We spoke with our son every day to comfort him and to assess his progress (or
lack thereof). When it became clear that he couldn’t participate in any activities,
we made arrangements to bring him home early.
Back home the next day, our son
kept thanking us for acting quickly and bringing him home. He’s never been so
grateful! We got him into the concussion specialist immediately and followed
the instructions for “brain rest.” Even at that point, our son was remarkably
positive about his experience. Yes, a horrible thing had happened to him, and
he missed two-thirds of the program he’d been looking forward to. He told us, though,
that his first week there had been amazing; he’d seen and done so many
wonderful things and learned a lot.
Within a month, he was almost fully
recovered from the concussion. He could think clearly, had returned to normal
activities, and his headaches were almost gone. His professor worked with him
on an individual project to get credit for the course. Our travel insurance (we
never travel without it) came through with reimbursement to us for the outrageously
expensive last-minute plane fare soon after.
In the midst of all of this, I
realized that living with chronic illness has made us emotionally stronger and
taught us to adapt when things go wrong. All of those unpredictable days,
weeks, and months taught us how to cope with uncertainty and crisis.
Here are some tips for when the
unexpected happens to you.
Take
Time to Grieve
It’s important to acknowledge and feel the raw emotions that
come up when something bad happens. You can’t move forward until you allow
yourself to grieve. It’s OK to cry and let go and feel awful for a while. In
fact, it’s healthy and necessary.
Start
Moving Forward
Once you experience that anger and hurt and sadness, it’s
time to start thinking about what you can do to help. Even in our case,
thousands of miles from our son, we could contact the doctor, talk to our son
frequently (he was very upset), and begin thinking about what came next. Taking
steps to ameliorate the situation will also help you to move forward
emotionally, as long as you have first dealt with the grief.
Face
One Day at a Time
Try to think about what you can do right now, today, to help
with the crisis.
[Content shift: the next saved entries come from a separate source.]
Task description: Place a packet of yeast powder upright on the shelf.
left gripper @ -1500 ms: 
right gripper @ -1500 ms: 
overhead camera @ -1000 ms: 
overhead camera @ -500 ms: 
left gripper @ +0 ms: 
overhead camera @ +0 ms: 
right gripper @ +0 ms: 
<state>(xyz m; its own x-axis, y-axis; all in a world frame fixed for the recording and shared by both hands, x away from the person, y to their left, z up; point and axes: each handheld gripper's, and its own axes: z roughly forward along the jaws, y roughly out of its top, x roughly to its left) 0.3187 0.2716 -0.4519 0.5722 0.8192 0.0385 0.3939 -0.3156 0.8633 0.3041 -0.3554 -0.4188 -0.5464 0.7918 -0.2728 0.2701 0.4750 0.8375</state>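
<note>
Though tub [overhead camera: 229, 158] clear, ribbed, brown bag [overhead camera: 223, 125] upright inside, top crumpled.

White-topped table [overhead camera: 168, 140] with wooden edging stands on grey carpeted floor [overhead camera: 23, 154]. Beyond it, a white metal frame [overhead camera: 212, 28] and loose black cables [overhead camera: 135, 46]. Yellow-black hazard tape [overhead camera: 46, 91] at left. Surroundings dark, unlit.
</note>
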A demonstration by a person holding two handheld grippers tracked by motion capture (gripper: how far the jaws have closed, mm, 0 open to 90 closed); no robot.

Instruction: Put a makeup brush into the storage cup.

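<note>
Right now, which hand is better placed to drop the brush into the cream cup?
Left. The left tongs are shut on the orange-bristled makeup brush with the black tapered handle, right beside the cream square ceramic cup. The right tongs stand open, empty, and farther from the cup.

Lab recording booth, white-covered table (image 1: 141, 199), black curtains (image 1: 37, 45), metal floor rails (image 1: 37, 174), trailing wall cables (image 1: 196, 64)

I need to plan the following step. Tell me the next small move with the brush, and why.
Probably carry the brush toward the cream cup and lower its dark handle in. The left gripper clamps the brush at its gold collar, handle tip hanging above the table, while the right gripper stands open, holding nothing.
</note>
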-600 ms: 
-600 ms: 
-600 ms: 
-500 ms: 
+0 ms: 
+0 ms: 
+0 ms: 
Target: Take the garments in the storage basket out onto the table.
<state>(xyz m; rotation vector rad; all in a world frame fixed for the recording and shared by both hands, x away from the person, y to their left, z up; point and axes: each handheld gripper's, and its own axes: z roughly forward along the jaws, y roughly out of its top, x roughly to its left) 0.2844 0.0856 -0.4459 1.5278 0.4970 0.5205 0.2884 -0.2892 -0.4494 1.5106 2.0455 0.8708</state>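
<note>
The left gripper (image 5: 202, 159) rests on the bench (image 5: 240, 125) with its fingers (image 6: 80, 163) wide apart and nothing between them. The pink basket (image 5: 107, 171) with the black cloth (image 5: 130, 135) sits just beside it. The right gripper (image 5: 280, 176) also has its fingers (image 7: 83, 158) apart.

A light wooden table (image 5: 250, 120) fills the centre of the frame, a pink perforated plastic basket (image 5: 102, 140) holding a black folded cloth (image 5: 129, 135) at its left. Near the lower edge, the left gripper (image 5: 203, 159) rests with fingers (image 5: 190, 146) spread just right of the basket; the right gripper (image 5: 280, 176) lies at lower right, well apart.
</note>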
It’s best not to worry too much about what comes next week or
next year because that can lead to ever-worsening anxiety. Instead, focus on
today—or even just this minute. Taking things one step at a time will help you
to stay calm and able to help.
Seek
Support
A few days into the crisis around our son’s concussion while
abroad, I realized I really needed
someone to talk to (besides my very supportive husband). I turned to my online
support group of parents whose kids are sick. True, this incident had nothing
to do with ME/CFS or the other chronic conditions covered in our group, and it
was the recovered son who was injured. I knew they would get it, though. And
they did. I vented all of my concerns and anxiety to our private group; as
always, they responded with compassion and understanding. It was just what I
needed. Try to find the right source of support for your situation, whether that’s
a friend, support group, or therapist.
Unexpected crises are not just a part of life with chronic
illness; horrible things happen in every
life at one time or another. When these things occur, though, our lives of
chronic illness have an unexpected silver lining. We’ve been training for this
ever since we got sick! You can use the skills and coping mechanisms you’ve
learned from your chronic illness world to help you through whatever else comes
up. As an added bonus, we can also help our loved ones to find their way
through whatever life throws at them. Hang on—it’s going to be a bumpy ride!